Por cima da porta de entrada da exposição, um tecido em faixa cai preso por pregos. Outro cobre a parede lateral esquerda. Este azul, o de cima esverdeado. Manchas como continentes de um mapa envelhecido, orografias de expansão de tintas. São os “Têxteis de boas vindas”.
As obras de Pulfer, muitas vezes pinturas em tecido e em forma de instalação, apresentam-se como “estados”, espaços transitórios que derivam de um processo de trabalho assente na memória. A memória é constructora, pega em materiais encontrados, objectos do quotidiano, e cria instalações habitáveis. Cada instalação propõe um estado temporário, que é activado pelo visitante. Como na série “Casas da Memória”, onde estruturas em tecido em forma de tenda convidam o visitante a entrar e a reanimar memórias, por exemplo, da infância (“Casas da Memória: Reanimação de uma infância específica”, 2015-2016).
Logo na primeira obra de parede com que nos enfrentamos ao entrar, “O vale do esquecimento é rodeado por uma longa escada com um degrau” (2015), os textos nela escritos, quase imperceptíveis, riscos de tinta, apagados num mar de colorações, provêm de uma novela que Pulfer tem em construção, “Gina”. “A acção decorre num cenário de ficção científica, numa sociedade pós-apocalíptica onde o protagonista sobrevive num ambiente que se assemelha a um deserto”, descreve Reto no texto sobre a exposição. A “paisagem desidratada” que é pano de fundo à novela tem ecos em traços e troços inscritos e cosidos na tela. Esta está enrugada, esticada e segura por pregos, como uma coisa que se abre para ser vista, mas que perde a forma se a tirarem da parede. É preciso dar forma material à memória.
Grandes e volumosas massas de tecido escuro estão suspensas sobre as nossas cabeças ao entrar no segundo “estado” proposto pelo artista, “Estado de desidratação. Estado bruto” (2015-2016), que remete para a demência, e como esta proporciona uma visão diferente do nosso mundo.
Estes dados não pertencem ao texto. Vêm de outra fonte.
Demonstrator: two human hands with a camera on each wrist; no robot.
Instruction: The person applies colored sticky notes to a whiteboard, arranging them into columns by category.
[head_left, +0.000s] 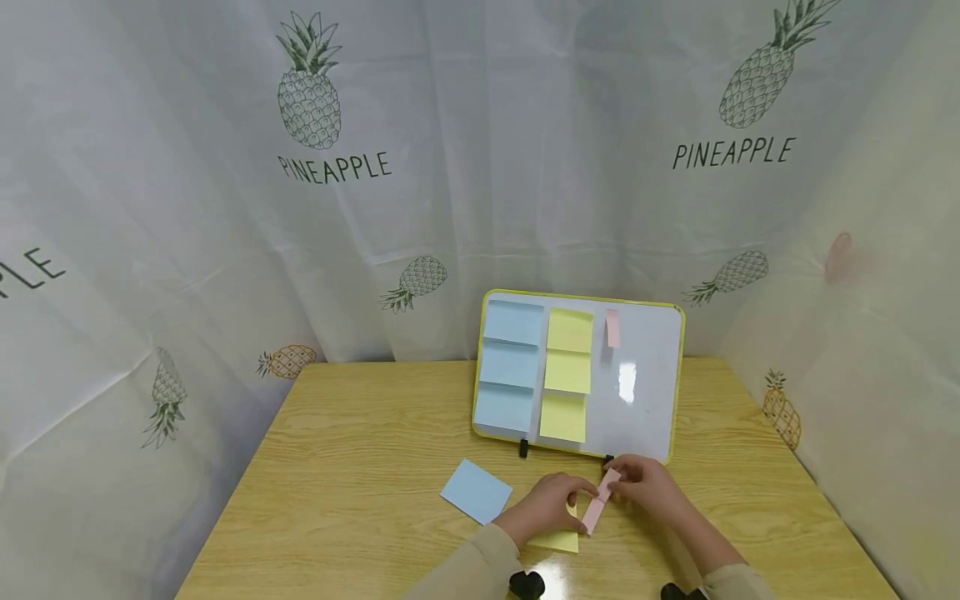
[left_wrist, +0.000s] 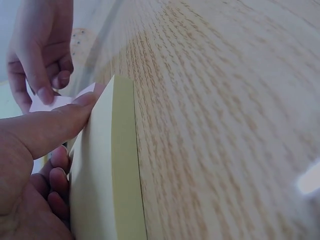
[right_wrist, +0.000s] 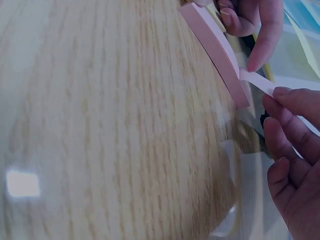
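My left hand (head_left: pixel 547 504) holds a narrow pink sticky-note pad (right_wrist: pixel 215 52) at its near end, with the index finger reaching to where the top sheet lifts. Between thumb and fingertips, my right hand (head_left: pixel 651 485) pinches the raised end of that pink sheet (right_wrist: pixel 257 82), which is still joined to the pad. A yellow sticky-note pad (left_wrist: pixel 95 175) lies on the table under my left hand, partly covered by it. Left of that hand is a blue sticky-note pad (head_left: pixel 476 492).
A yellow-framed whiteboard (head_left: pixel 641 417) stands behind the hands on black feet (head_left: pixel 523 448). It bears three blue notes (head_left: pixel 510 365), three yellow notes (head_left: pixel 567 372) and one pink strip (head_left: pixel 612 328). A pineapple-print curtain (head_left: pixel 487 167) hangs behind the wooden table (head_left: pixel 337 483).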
Formas variáveis, cosidas assimetricamente como remendos - numa turvação que paira sobre nós à entrada – têm fitas e cordas pendentes que tocam os tecidos estendidos em baixo numa plataforma onde objectos repousam, restos de materiais, cerâmicas, pedras, sementes e especiarias, madeiras. Cada objecto tem uma história, mas ao mesmo tempo estão todos interligados.
Ao subir a escada para o terceiro piso, um pedaço de tela inacabada do espólio de Michael Biberstein marca a parede e faz-nos pensar “que objecto é este?” Uma obra? Um documento? “Uma realidade deixada em suspenso”, como poderemos ler depois no texto de parede.
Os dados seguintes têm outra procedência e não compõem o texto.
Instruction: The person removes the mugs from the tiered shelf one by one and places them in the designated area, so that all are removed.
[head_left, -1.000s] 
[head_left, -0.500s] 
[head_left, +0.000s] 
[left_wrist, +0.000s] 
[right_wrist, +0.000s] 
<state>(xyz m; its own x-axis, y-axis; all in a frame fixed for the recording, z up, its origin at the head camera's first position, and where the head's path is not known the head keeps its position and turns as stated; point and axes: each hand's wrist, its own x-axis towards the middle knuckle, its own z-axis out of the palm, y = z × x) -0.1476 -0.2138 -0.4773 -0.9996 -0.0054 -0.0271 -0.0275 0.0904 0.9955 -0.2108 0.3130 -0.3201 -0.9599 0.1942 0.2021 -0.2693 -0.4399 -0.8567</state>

A exposição “Realidade Suspensa”, com curadoria de Reto Pulfer, junta obras e fragmentos do trabalho de Michael Biberstein, dando uma visão particular sobre o seu processo e sobretudo o seu atelier e materiais, espaço ao qual Pulfer teve acesso e onde teve oportunidade de trabalhar.
“A minha decisão de incluir uma selecção de telas inacabadas empurra a conversa na direcção de outro campo de pensamento exploratório: Qual é a matéria-prima de um artista? O que é, em termos gerais, processo? O que acontece entre o artista, a obra de arte e o espectador quando entendemos um acto criativo como completo? Como é que a mente opera no acto de projectar na tela uma imagem nunca vista? Poderemos considerar o inacabado, por si só, como uma categoria estética?” (Pulfer no texto sobre a exposição)
“Collider” (2006), que inicia o percurso expositivo, dá-nos a evocação do trabalho de Michael Biberstein. Impõe-se como “a obra” tal como a imaginamos.
Reto transportou o bambu como estrutura que dá forma, sustento, para a sala seguinte, onde podemos ver restos de telas de Biberstein pendentes de uma cana de bambu. E telas que nunca viriam a ser obras de Biberstein ocupam a sala seguinte, com o objectivo nome de “selecção de telas inacabadas”. São telas com manchas, buracos, formas que ficaram a meio caminho entre o objecto e a obra.
No Gabinete do Inquisidor, pequena sala com tecto profusamente decorado, no chão repousa uma pedra do topo da qual escorrem cores em camadas sobrepostas. Uma concentração num ponto de cores sem forma, cores em estado bruto, em oposição às cores minuciosamente trabalhadas do tecto.
O incompleto, o processual - o diálogo que Pulfer teve e propõe com a coisa inacabada – são aqui usados também para reactivar uma memória que tinha ficado em suspenso, parada.